Attackers often know much about the browser and applications they’re attacking, because all that information can be gleaned using the publicly available OSINT information of their target system.
But personalized information about the user – who they are and what their login connections look like – is much harder for an attacker to justify keeping track of, and is nearly impossible at large scale.
Easing the burden
You might point out that distinguishing between valid and invalid logins won’t stop illegitimate logins from creating a burdensome load on the website and impair the user experience.
This is true unless you offload all traffic relating to the login process through a cloud provider who can proxy this traffic on your behalf.
I have seen many organizations implement comprehensive bot detection technologies and then discover that real users and ‘good bots’ only accounted for 30-40% of their traffic volumes.
Finally, organizations must implement methodologies that preserve the ability to take decisive, decision-based actions after determining if, for instance, the request is definitively human or bot, or simply suspicious. ‘Yes’ or ‘no’ is not good enough as attackers continue to innovate their methodologies.
Credential abuse and account takeover are often dismissed as problems that only the financial industry – historically the principal target – need worry about.
This is not the case. For instance, with so many of the world’s office workers now working from home, media companies are increasingly targeted in the pursuit of free service, access to payment card information, or to simply exploit the burgeoning ecosystem of in-app micro-transactions.

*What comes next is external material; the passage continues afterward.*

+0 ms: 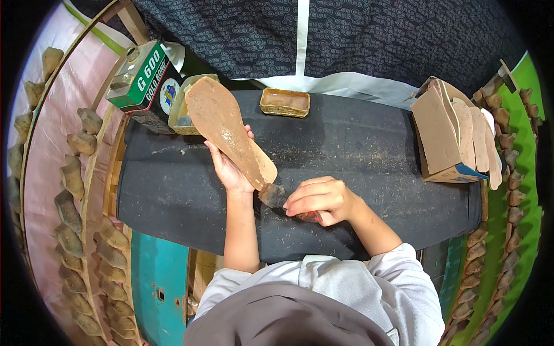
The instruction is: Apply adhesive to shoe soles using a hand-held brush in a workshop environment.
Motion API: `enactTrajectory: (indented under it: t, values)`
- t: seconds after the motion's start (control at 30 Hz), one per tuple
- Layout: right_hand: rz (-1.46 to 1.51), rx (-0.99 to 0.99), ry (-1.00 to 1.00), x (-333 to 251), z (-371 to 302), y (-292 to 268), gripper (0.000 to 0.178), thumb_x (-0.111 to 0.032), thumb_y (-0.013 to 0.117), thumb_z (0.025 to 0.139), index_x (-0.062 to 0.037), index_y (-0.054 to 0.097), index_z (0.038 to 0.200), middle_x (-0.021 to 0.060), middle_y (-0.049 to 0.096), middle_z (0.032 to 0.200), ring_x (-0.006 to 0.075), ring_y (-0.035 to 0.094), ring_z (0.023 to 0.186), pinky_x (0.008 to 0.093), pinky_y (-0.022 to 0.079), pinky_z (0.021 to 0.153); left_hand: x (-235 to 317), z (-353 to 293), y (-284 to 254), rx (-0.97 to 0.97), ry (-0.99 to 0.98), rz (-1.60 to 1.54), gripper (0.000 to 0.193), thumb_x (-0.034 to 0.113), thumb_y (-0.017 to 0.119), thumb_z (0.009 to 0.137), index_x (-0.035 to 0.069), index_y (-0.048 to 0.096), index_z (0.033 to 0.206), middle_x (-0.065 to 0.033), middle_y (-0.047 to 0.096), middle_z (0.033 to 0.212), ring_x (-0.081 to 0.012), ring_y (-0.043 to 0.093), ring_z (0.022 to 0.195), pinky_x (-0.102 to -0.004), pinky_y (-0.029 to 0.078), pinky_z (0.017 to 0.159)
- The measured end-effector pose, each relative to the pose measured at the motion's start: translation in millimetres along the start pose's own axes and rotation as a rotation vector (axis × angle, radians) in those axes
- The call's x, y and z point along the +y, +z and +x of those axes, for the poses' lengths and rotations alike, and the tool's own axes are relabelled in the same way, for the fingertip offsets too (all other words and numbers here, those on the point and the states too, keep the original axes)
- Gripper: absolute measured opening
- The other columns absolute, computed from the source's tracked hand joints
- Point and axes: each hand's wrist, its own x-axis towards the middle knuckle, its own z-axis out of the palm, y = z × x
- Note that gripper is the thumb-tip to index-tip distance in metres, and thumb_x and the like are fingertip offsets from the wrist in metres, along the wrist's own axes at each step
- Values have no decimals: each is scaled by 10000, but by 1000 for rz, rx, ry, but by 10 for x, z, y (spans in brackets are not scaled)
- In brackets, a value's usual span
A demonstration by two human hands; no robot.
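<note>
My left hand (232, 173) holds a brown shoe insole (222, 115) from beneath, tilted over the left half of the table. Most of its upper face looks coated and darker, with a shiny wet patch in the middle; a paler tan strip shows along the end nearest me. In my right hand (324, 199) is a brush (271, 196) with dark, clumped bristles and some red at its handle, mostly covered by my fingers. The bristles are at the near end of the insole; whether they touch it I cannot tell.
Behind the insole stand a green and black metal can (141, 86) and an open yellowish container (180, 118). A small rectangular tray (285, 104) sits at the back. To the right, a cardboard box (441, 138) holds several insoles. Racks of shoe lasts (70, 179) flank the dark, crumb-strewn table (358, 144).
</note>
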Motion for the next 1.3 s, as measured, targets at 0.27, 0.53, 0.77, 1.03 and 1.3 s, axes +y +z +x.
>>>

The integration of credential stuffing tools with other hacking tools and automation workflows using API technologies is an alarming development.
As these tools continue to evolve, so do all the other applications used by the attacker to pursue full account takeover.
The most dangerous recent innovation in credential stuffing tools, I believe, is how easily they now integrate into the attacker workflow. Many are written to integrate the use of APIs to streamline response codes from good or bad login attempts, manage captcha responses, and so on.
Some all-in-one bot tools used for ‘inventory sniping’ (the process of automating the selection, checkout, payment, and shipping of high value retail goods) are fully compatible and configured in accordance with the target sites’ API workflow, and have input mechanisms for previously validated credentials, payment card information (stolen or otherwise), and shipping profiles.
They even have a workflow to manage what happens if a card is fraud blocked or a transaction can’t complete because of errors.
Most surprisingly – although I haven’t seen this in credential abuse tools yet – the inventory sniping tools have a ‘captcha catcher’ mechanism which streamlines the captcha response process.
They even ‘inform’ the user that playing YouTube videos in the background will gain them valuable ‘user liveliness tokens’. If a retail store uses Google ReCaptcha, these tokens will give the attacker simple, one-click ‘I am not a robot’ challenges as opposed to more complicated picture puzzles.
I therefore expect to see bot defenses start to present crypto worker challenges to bot operators in order to slow or halt their advance through the website.
This methodology will only be enabled when defenders can create custom response capabilities based on the level of validation achieved at various junctures of the inspection process, and on each request, modify the responses accordingly.